Texte de la prière

Jour après jour, je demande la grâce d’entrer en prière. Qu’il me soit donné un peu d’intimité avec Dieu, source de vie. Et un peu d’intelligence aussi pour entrer davantage dans l’intelligence des Écritures.

 

Margaret Rizza chante Calm me Lord. Avec tout ce qui m’habite, mes tumultes, mes joies, me voici un instant présent à toi pour de prier. Que ce soit un moment pour toi, où j’oublie mes combats, pour choisir la vie que tu veux me donner. Toi seul peux m’apaiser mon Dieu, me donner ta paix au cœur de cette vie parfois si compliquée. Je te l’offre aujourd’hui. Au nom du Père, du Fils et du Saint Esprit, Amen.

 

La lecture de ce jour est tirée du chapitre 32 du livre de la Genèse.

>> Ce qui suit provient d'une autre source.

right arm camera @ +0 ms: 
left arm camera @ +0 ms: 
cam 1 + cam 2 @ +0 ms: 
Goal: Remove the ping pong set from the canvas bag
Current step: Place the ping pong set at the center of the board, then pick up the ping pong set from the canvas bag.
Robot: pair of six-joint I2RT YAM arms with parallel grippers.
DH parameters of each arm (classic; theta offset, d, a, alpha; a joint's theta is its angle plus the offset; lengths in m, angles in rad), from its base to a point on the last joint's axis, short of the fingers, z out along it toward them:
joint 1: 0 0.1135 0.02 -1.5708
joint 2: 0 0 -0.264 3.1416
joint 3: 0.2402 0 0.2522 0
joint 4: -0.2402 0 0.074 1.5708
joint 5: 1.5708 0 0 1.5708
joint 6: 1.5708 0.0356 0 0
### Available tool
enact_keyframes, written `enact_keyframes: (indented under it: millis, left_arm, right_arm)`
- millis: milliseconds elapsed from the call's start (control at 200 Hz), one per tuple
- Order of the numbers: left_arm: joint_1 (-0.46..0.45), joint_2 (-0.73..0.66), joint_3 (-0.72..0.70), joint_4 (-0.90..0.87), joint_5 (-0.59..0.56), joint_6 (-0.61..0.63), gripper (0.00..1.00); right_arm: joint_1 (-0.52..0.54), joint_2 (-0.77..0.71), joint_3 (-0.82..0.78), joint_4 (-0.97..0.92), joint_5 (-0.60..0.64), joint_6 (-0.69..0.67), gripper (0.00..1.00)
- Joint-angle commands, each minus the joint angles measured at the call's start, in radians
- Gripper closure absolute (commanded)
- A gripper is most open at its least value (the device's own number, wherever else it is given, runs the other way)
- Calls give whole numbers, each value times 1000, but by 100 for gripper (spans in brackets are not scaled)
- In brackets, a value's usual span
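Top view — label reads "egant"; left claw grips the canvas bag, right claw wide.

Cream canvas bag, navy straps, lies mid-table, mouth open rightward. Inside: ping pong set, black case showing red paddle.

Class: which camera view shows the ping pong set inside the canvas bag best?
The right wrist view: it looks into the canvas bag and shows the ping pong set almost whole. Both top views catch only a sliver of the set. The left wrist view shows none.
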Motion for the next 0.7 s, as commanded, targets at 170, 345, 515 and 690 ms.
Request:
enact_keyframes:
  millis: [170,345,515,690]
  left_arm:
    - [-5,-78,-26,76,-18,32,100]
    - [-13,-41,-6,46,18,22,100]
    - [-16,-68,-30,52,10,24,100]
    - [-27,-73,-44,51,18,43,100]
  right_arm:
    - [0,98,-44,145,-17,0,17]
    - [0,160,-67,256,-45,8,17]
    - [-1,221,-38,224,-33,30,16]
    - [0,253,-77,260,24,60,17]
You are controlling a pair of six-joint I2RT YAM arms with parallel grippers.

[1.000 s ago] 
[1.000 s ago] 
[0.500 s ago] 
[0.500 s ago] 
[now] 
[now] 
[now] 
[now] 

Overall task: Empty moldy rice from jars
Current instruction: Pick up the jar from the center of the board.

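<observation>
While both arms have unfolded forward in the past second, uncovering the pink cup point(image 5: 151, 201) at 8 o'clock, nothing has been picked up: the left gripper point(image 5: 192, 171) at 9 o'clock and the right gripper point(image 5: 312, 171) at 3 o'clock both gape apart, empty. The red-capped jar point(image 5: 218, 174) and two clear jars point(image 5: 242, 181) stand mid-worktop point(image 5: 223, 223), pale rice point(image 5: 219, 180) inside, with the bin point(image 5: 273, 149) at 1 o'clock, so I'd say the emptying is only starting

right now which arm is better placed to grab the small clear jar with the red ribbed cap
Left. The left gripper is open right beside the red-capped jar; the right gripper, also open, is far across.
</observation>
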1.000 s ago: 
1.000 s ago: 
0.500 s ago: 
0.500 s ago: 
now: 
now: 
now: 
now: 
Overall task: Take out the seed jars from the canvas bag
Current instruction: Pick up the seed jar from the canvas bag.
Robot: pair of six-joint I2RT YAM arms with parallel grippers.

Cette nuit-là, Jacob se leva, il prit ses deux femmes, ses deux servantes, ses onze enfants, et passa le gué du Yabboq. Il leur fit passer le torrent et fit aussi passer ce qui lui appartenait. Jacob resta seul. Or, quelqu’un lutta avec lui jusqu’au lever de l’aurore. L’homme, voyant qu’il ne pouvait rien contre lui, le frappa au creux de la hanche, et la hanche de Jacob se démit pendant ce combat. L’homme dit : « Lâche-moi, car l’aurore s’est levée. »
Jacob répondit : « Je ne te lâcherai que si tu me bénis. »
L’homme demanda : « Quel est ton nom ? »
Il répondit : « Jacob. »
Il reprit : « Ton nom ne sera plus Jacob, mais Israël (c’est-à-dire : Dieu lutte), parce que tu as lutté avec Dieu et avec des hommes, et tu l’as emporté. »
Jacob demanda : « Fais-moi connaître ton nom, je t’en prie. »
Mais il répondit : « Pourquoi me demandes-tu mon nom ? »
Et là il le bénit. Jacob appela ce lieu Penouël (c’est-à-dire : Face de Dieu), car, disait-il, « j’ai vu Dieu face à face, et j’ai eu la vie sauve. » Au lever du soleil, il passa le torrent à Penouël. Il resta boiteux de la hanche.

 

Textes liturgiques © AELF, Paris

 

1

Cette page de la Genèse est un beau texte, le récit symbolique d’un combat spirituel. Dans un vigoureux tête-à-tête avec Dieu, Jacob est prié de se confronter à lui-même et à la vérité de son existence. M’est-il arrivé de m’arrêter ainsi pour faire le point ? À quand remonte ma dernière retraite, ou mon dernier « temps fort » ? Je laisse remonter ce souvenir.

 

2

Sans attendre une retraite, le jour d’aujourd’hui n’est-il pas concerné lui aussi par le « combat spirituel » ? Regardons cela en face : actuellement, où sont mes lieux de mise à l’épreuve ? Sur quels terrains sont éprouvés ma patience, ma force d’aimer ? Quelles victoires Dieu aimerait-il me voir remporter ?

 

3

Jacob, vainqueur, restera boiteux de la hanche. Cette image suggère que celui qui grandit devant Dieu ne sera pas un tout-puissant, mais plutôt un humble. Il aura reconnu ses fragilités et faiblesses. Saurais-je, pour ma part, reconnaître mes blessures et mes petitesses, peut-être mon péché ? Dieu m’invite à regarder cela sans peur.

 

Introduction à la deuxième écoute

Nous réentendons le beau récit du « combat de Jacob ».

 

Invitation à un temps de prière personnelle

Au terme de cette prière, je m’adresse à Dieu. Je peux lui demander la grâce d’être fort dans les combats de l’existence, fort pour aimer, fort pour parler vrai.

 

Prière finale

Dieu notre Père, tu attends de nous chaque jour une vie plus juste et plus belle. Ton regard plein de tendresse et de bonté est d’une grande exigence, car l’amour est un combat sans cesse inachevé. Envoie sur nous ton Esprit pour que nous soyons victorieux dans l’amour. Par Jésus, le Christ, notre Seigneur.